Founder and Convenor
ABOUT METALAWECON
When a discipline grows and gets well-established, many researchers tend to think that its foundational problems have been solved. This misperception is related to the fact that researchers often do not bother themselves with meta-level problems of their scholarship. For good or bad, they “just do it”, without much reflection on what they are doing. Although methodological self-reflection is not a panacea and rarely a full-time job, time to time it is useful to look at one’s work in a more abstract way.
Law and economics scholars are no exception. Sixty years after Coase’s The problem of social cost, Law and Economics seems to have become the lingua franca of US legal scholarship. Compared to the 1970s and 1980s, the discipline has become more pluralistic in its methods, more self-critical about its normative assumptions, assertions and ambitions, and it is increasingly popular in Europe and elsewhere in the world.

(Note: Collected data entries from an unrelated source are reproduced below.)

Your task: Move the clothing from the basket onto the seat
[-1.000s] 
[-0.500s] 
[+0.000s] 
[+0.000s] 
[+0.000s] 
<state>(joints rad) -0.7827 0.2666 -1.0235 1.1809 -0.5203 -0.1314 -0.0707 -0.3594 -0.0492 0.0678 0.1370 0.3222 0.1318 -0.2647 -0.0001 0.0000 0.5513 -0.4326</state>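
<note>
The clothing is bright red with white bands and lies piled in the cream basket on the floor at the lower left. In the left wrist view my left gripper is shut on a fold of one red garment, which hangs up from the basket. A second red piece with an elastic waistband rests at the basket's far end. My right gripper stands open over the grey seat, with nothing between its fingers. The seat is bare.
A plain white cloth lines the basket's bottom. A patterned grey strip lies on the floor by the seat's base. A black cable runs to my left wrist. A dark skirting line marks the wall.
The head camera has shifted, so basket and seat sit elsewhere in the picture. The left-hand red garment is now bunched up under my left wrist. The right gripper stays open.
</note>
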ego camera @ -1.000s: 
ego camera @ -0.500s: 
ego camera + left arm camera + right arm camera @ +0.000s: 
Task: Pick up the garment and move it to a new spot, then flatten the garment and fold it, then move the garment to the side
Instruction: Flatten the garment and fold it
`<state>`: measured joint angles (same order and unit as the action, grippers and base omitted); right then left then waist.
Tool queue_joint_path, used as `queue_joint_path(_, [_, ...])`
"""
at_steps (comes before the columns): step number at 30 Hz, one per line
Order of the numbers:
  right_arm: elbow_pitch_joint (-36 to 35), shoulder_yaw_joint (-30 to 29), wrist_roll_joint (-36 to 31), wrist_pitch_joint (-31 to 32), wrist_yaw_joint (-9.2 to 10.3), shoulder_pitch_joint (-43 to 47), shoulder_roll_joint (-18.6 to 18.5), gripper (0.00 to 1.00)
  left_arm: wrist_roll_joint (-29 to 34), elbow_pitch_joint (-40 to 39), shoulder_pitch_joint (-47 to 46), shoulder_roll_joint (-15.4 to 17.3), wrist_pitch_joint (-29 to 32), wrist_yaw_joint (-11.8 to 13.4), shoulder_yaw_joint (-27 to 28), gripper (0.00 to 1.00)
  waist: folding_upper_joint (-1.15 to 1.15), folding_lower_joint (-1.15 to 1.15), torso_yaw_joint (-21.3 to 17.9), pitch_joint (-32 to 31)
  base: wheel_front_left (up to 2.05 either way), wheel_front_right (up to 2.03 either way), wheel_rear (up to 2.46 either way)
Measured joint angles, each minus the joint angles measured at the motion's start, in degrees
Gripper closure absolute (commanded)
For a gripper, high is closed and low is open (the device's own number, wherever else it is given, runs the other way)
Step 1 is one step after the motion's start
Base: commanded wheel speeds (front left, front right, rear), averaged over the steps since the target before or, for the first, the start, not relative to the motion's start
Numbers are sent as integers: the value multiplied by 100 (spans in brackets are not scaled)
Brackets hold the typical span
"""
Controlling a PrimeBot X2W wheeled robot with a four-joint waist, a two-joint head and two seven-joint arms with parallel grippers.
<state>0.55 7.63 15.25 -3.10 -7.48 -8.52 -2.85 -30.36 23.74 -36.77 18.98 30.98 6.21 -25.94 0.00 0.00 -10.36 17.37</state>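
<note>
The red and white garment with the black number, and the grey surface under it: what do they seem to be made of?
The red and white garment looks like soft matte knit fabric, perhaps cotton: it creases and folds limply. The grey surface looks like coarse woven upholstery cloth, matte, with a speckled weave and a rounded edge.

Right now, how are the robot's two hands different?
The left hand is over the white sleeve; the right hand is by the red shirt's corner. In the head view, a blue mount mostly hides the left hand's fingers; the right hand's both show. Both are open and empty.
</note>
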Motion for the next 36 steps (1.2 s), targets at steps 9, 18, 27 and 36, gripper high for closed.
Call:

Still, the interdisciplinary character of law and economics research raises further questions about the possibilities and limits of intellectual integration. While economists are more or less aware of the foundational problems of economic theory, they are rarely confronted with jurisprudential concerns. Lawyers who are working on doctrinal or policy problems are often confused about what to expect from economics. Finally, jurisprudential critiques of law and economics often have a straw man as their target.
These considerations inspired the launch of MetaLawEcon, to unite forces on research on the foundations of law and economics.